When the tender exercise closed at 4pm on Wednesday, 1,438 bids had been received for the allocated quota of 571 motorcycle COEs – significantly higher than the 510 to 678 bids registered at earlier exercises in 2023.
The premium for Category A COE, which is for smaller cars up to 1,600cc and 130bhp, as well as for electric vehicles (EVs) with up to 110 kilowatts of power, finished at $92,000, down 8.91 per cent from $101,001 before.
For larger cars and more powerful EVs, which fall under Category B, the premium ended at $113,034 – a drop of 5.33 per cent from $119,399 previously.
The supply of COEs for the two car categories received a boost from the one-time adjustment announced in Parliament on May 8. The number of COEs for smaller, less powerful cars was raised by 24 per cent, while larger, more powerful ones saw an addition of 15 per cent more COEs.
The Open category COE price of $125,000 was 0.8 per cent higher than the $124,002 set at the previous tender, and broke the record of $124,501 set at the second tender in April 2023.
The price of commercial vehicle COEs, applicable to vans, trucks and lorries, ended at $77,501, up 2.53 per cent from $75,589.
Motor traders said they expected the premiums for the two types of car COEs to drop due to the increase in supply.
However, Ms Sabrina Sng, managing director in charge of Swedish EV brand Polestar at Wearnes Automotive, was surprised by the record price set for Open category COEs. She noted the big gap in price – $11,966 – with the Category B COE, which closed at $113,034.
The price of Open category COEs tends to end closer to the price of COEs for bigger, more powerful cars.
She said: “Customers would only be expecting to pay $113,000 for a COE. Which dealer would have enough margin to absorb the additional $12,000 or so to use an Open category COE?”
With the next tender three weeks away – one more than the usual two-week gap – some motor dealers may have decided to have more Open category COEs in hand to register cars instead of waiting for the next exercise. This is because Open category COEs can be transferred before they are used to register any type of vehicle other than motorcycles.
In the motorcycle COE category, nearly 700 bids were entered on Tuesday evening, almost a full workday before the tender exercise was due to close. This is different from the usual market behaviour, where the bulk of the bidding is done in the final hour of the exercise.
Mr Fude Poh, general manager of S.1 Motoring, believes individual buyers hoping to secure a cheaper COE were behind those early bids, rather than motorcycle dealers.
He said the latest result reflects the big bump in demand for motorcycles following the drop in COE price two weeks ago. This, in turn, contributed to the COE premium more than doubling over the previous price.
The price of a motorcycle that a buyer pays typically consists of the cost of the motorcycle and the price of the required COE. Some dealers would have COEs secured earlier that can be transferred to the buyer immediately.

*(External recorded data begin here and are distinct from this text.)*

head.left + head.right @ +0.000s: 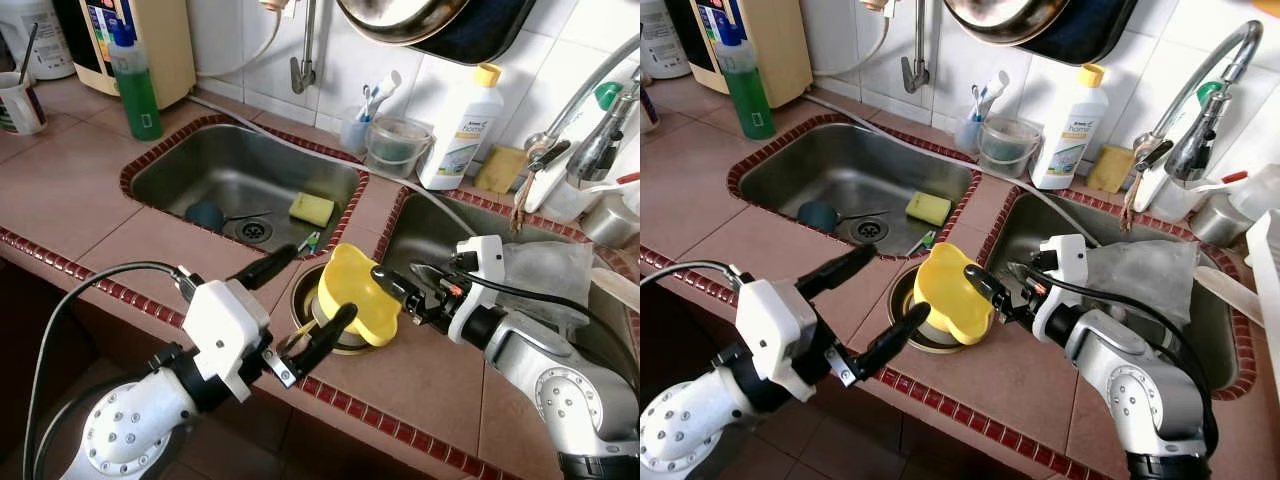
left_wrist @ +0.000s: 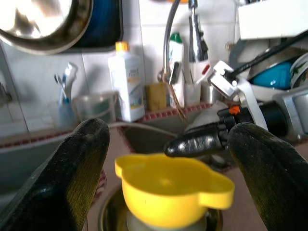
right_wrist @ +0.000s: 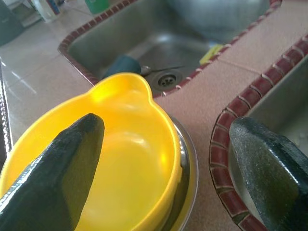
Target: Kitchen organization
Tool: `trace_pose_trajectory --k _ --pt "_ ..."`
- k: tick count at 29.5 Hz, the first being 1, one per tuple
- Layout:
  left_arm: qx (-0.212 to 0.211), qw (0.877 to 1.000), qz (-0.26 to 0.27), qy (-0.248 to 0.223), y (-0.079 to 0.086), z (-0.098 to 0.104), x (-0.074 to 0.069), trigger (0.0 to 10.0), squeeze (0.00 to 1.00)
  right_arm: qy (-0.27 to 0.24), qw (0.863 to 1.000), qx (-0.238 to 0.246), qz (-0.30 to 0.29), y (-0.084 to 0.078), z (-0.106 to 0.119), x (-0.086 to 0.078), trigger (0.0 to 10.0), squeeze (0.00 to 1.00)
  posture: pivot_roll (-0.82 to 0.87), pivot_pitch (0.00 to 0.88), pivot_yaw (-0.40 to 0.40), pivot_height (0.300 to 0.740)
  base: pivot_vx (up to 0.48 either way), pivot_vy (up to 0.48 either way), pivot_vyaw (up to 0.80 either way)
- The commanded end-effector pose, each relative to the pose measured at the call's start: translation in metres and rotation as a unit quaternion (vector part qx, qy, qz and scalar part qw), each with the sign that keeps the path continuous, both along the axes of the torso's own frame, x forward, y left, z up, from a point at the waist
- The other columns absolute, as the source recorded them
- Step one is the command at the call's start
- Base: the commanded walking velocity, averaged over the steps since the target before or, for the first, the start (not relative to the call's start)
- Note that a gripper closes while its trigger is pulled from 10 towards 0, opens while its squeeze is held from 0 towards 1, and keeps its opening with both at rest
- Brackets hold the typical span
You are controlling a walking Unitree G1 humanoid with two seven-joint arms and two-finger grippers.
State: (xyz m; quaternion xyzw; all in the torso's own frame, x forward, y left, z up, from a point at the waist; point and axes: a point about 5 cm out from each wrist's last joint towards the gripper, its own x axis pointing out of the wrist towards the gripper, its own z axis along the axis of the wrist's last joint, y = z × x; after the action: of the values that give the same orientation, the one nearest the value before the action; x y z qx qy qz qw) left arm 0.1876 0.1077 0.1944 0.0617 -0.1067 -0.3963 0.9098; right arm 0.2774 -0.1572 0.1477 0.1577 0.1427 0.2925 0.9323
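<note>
Yellow bowl (image 1: 355,297) sits tilted in a metal bowl (image 1: 345,340) on the counter (image 1: 90,200) between the sinks, apparently not yet gripped. Left gripper (image 1: 305,300) spread before it; right gripper (image 3: 166,159) spread, one finger over its rim; sorting mostly undone

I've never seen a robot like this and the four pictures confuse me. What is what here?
It is a humanoid robot at a tiled kitchen counter with two sinks. The two wide pictures come from cameras on its head; the other two look along each wrist's black fingers. The left gripper and the right gripper are both open on either side of a yellow bowl, which sits tilted in a metal bowl. Nothing is held. A yellow sponge lies in the left sink.
</note>
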Motion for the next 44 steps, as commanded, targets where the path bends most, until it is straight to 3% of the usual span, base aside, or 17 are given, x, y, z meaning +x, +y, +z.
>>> trace_pose_trajectory --k 1,15,17,19,20,21,22,24,25,26,44 --pt "0.001 1.0 -0.005 0.012 -0.003 -0.002 -0.002 10.0 0.0 0.009 1.0 -0.004 -0.006 -0.006 -0.002 -0.001 10.0 0.0 0.04 0.133 -0.119 0.74 0.0 0.0 0.0" --pt "0.002 0.998 -0.004 0.058 -0.008 -0.013 -0.009 10.0 0.0 0.036 0.999 -0.012 -0.007 -0.01 -0.011 -0.001 10.0 0.0 0.04 0.175 -0.111 0.74 0.0 0.0 0.0" --pt "-0.001 0.998 -0.002 0.063 -0.008 -0.013 -0.009 10.0 0.0 0.036 0.999 -0.012 -0.008 -0.011 -0.01 0.0 9.4 0.0 0.03 0.179 -0.111 0.74 0.0 0.0 0.0" --pt "-0.001 0.998 -0.003 0.064 -0.008 -0.012 -0.009 10.0 0.0 0.038 0.999 -0.012 -0.006 -0.011 -0.01 0.0 7.5 0.0 0.03 0.18 -0.111 0.74 0.0 0.0 0.0" --pt "-0.001 0.998 -0.003 0.063 -0.009 -0.012 -0.009 10.0 0.0 0.038 0.999 -0.014 -0.007 -0.012 -0.01 0.001 5.9 0.0 0.03 0.182 -0.11 0.74 0.0 0.0 0.0" --pt "-0.001 0.998 -0.003 0.063 -0.009 -0.012 -0.009 10.0 0.0 0.038 0.999 -0.015 -0.007 -0.013 -0.01 0.002 5.9 0.0 0.03 0.182 -0.11 0.74 0.0 0.0 0.0" --pt "-0.002 0.998 -0.004 0.062 -0.009 -0.011 -0.009 10.0 0.0 0.038 0.999 -0.014 -0.008 -0.014 -0.009 0.003 4.1 0.0 0.03 0.184 -0.11 0.74 0.0 0.0 0.0" --pt "-0.003 0.998 -0.002 0.061 -0.009 -0.01 -0.008 10.0 0.0 0.038 0.999 -0.015 -0.008 -0.015 -0.008 0.006 2.2 0.0 0.03 0.185 -0.111 0.74 0.0 0.0 0.0" --pt "-0.004 0.998 -0.002 0.061 -0.009 -0.01 -0.008 10.0 0.0 0.037 0.999 -0.017 -0.008 -0.015 -0.008 0.006 2.2 0.0 0.03 0.185 -0.111 0.74 0.0 0.0 0.0" --pt "-0.005 0.998 -0.002 0.061 -0.01 -0.01 -0.008 10.0 0.0 0.036 0.999 -0.017 -0.008 -0.016 -0.008 0.007 0.2 0.0 0.03 0.187 -0.111 0.74 0.0 0.0 0.0" --pt "-0.011 0.998 0.0 0.056 -0.011 -0.006 -0.006 10.0 0.0 0.03 0.999 -0.008 -0.007 -0.017 -0.002 0.013 0.0 0.0 0.03 0.177 -0.117 0.74 0.0 0.0 0.0"
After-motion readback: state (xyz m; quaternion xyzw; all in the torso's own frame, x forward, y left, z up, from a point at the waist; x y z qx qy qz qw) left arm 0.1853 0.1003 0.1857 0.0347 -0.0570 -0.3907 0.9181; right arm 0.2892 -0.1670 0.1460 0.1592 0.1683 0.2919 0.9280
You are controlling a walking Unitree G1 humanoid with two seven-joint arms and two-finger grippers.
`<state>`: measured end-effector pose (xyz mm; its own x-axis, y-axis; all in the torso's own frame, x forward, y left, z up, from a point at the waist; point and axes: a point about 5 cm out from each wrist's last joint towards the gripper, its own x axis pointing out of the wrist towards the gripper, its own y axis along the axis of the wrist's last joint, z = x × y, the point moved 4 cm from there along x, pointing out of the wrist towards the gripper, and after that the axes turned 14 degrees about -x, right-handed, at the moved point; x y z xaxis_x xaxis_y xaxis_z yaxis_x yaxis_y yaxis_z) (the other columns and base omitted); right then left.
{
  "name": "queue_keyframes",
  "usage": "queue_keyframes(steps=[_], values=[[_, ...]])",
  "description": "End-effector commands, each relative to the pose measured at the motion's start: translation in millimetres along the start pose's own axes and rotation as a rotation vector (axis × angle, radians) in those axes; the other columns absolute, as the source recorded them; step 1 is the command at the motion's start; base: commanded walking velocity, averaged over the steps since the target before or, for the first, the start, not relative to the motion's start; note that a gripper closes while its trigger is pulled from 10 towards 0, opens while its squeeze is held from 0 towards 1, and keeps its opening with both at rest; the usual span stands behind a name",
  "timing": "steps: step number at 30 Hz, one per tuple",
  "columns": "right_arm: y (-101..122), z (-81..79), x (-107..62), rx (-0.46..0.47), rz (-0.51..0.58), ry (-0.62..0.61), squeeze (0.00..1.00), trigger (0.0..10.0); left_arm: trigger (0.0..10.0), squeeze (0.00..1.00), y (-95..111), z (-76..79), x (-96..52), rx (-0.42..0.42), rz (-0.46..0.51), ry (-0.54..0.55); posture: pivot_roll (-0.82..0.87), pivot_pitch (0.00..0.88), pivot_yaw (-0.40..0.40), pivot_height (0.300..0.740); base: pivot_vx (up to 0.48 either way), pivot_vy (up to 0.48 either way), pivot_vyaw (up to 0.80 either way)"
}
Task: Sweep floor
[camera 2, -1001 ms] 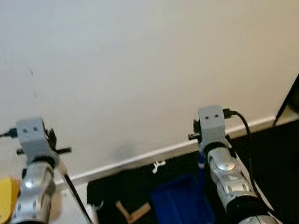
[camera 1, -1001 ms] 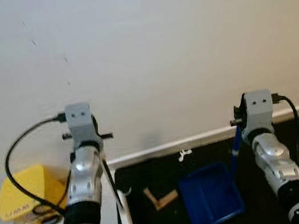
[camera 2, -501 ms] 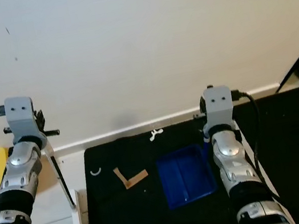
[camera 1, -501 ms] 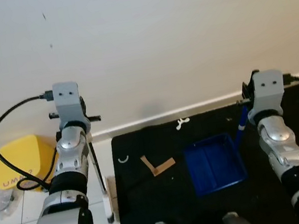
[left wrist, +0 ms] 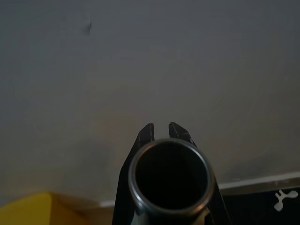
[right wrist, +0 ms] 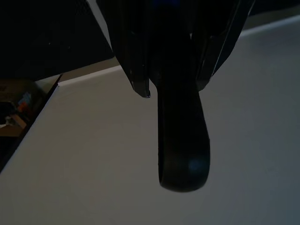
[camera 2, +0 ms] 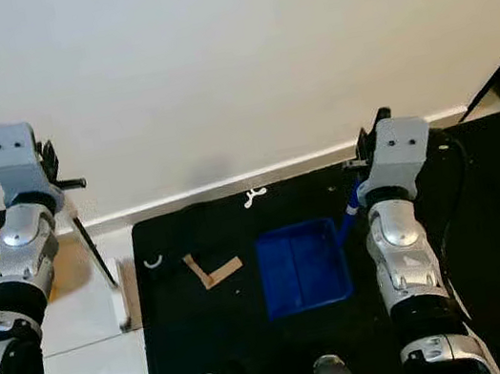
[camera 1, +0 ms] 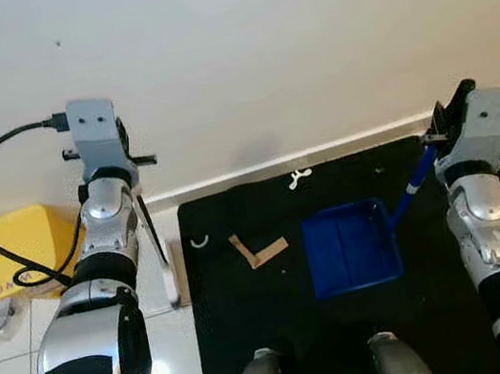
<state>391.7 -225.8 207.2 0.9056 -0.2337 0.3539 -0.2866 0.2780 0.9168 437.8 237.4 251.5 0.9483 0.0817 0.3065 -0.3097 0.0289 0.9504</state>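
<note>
Debris still lies loose on the black mat [camera 1: 286, 336]: a wooden scrap [camera 1: 259, 251], a white ring [camera 1: 201, 242] and a white clip [camera 1: 299, 177]. Your left gripper [camera 1: 133, 183] clamps the broom handle [camera 1: 153, 233]; your right gripper [camera 1: 436, 142] grips the blue dustpan [camera 1: 350, 249], empty beside them.

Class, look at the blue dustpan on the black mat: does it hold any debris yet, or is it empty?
Empty. The blue dustpan shows bare blue inside; the brown scrap and white bits lie on the black mat outside it.
</note>
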Motion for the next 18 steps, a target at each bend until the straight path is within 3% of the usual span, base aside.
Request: queue_keyframes(steps=[1, 5, 6, 8, 18], values=[[-2.8, 1.8, -5.4, 0.010, -0.001, -0.005, 0.00, 10.0, 10.0, 0.00, -3.8, -3.8, -2.9, 0.008, -0.005, -0.004, -0.06, 0.460, 0.089, 0.740, 0.000, 0.000, 0.00], [-8.0, -7.3, -8.4, 0.008, -0.029, 0.032, 0.00, 10.0, 10.0, 0.00, -25.6, -0.8, -8.4, -0.076, -0.087, 0.012, -0.07, 0.488, 0.078, 0.740, 0.000, 0.000, 0.00], [-7.2, -12.7, -10.2, 0.017, -0.029, 0.053, 0.00, 10.0, 10.0, 0.00, -41.9, 1.4, -14.0, -0.170, -0.147, 0.025, -0.08, 0.497, 0.075, 0.740, 0.000, 0.000, 0.00], [-8.2, -17.9, -12.3, 0.014, -0.034, 0.077, 0.00, 10.0, 10.0, 0.00, -52.7, 6.2, -18.5, -0.215, -0.182, 0.022, -0.08, 0.502, 0.072, 0.740, 0.000, 0.000, 0.00], [-18.2, -33.7, -19.4, 0.022, -0.083, 0.148, 0.00, 10.0, 10.0, 0.00, -62.0, 35.1, -24.2, -0.379, -0.176, -0.070, -0.08, 0.476, 0.071, 0.740, 0.000, 0.000, 0.00]])
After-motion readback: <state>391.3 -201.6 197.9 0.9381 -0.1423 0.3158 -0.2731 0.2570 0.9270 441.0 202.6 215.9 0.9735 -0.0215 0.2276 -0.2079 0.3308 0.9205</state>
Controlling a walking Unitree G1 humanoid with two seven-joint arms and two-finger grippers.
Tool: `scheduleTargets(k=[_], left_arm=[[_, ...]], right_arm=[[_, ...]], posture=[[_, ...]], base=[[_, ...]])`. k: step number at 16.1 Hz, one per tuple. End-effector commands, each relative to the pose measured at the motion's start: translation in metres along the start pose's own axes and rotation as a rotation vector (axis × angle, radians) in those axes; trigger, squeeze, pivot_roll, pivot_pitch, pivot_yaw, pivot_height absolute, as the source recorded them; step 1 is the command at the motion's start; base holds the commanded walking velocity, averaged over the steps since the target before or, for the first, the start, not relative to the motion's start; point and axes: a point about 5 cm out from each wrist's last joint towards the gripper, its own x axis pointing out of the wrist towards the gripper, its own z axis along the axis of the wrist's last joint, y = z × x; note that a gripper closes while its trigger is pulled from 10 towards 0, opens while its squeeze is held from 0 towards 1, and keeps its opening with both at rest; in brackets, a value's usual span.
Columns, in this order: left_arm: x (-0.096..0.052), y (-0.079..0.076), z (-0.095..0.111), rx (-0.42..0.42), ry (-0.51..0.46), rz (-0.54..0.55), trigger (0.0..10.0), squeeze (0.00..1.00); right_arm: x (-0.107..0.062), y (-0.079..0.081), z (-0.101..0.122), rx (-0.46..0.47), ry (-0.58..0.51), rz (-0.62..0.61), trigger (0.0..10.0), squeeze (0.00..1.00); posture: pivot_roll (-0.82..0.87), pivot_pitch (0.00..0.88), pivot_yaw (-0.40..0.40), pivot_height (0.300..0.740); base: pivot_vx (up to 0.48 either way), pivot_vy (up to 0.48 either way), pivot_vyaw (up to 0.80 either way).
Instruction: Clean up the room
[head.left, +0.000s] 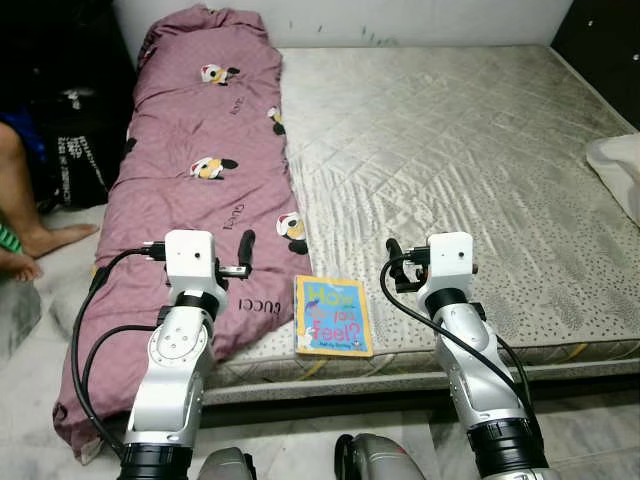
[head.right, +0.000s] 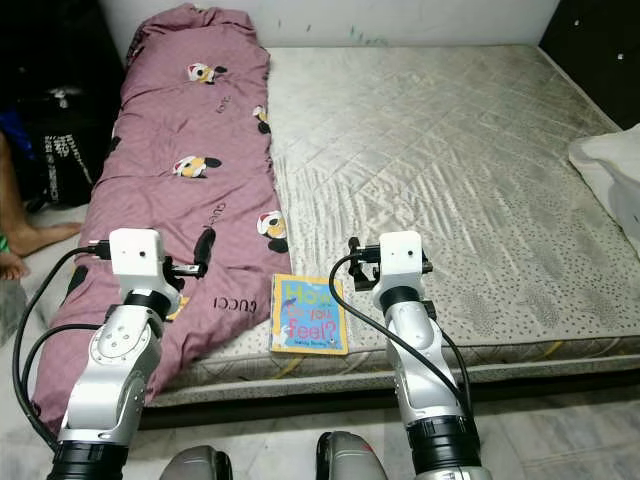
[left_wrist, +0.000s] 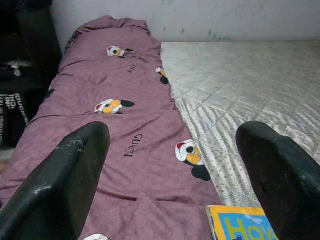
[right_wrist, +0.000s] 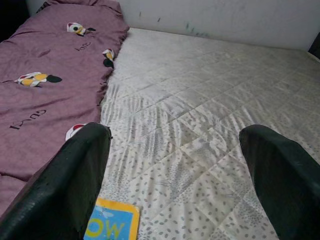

Since the motorcycle COE premium fell from $12,179 to $5,002, some dealers have upped the retail price of motorcycles by as much as $7,000 to $8,000. This effectively negated the change in COE premiums.
Those who have committed to a new motorcycle sold at higher prices will now also have to bear the pricier COE.
Besides enabling dealers to make a similar amount of profit in terms of loan interest payments, the higher asking price also helps dealers cope with the cost of the COEs that they may have secured before the latest measures.
Depending on when they were secured, these can cost as much as $12,390 each.
Alternatively, dealers holding these pricier COEs can forfeit the $800 bid deposit.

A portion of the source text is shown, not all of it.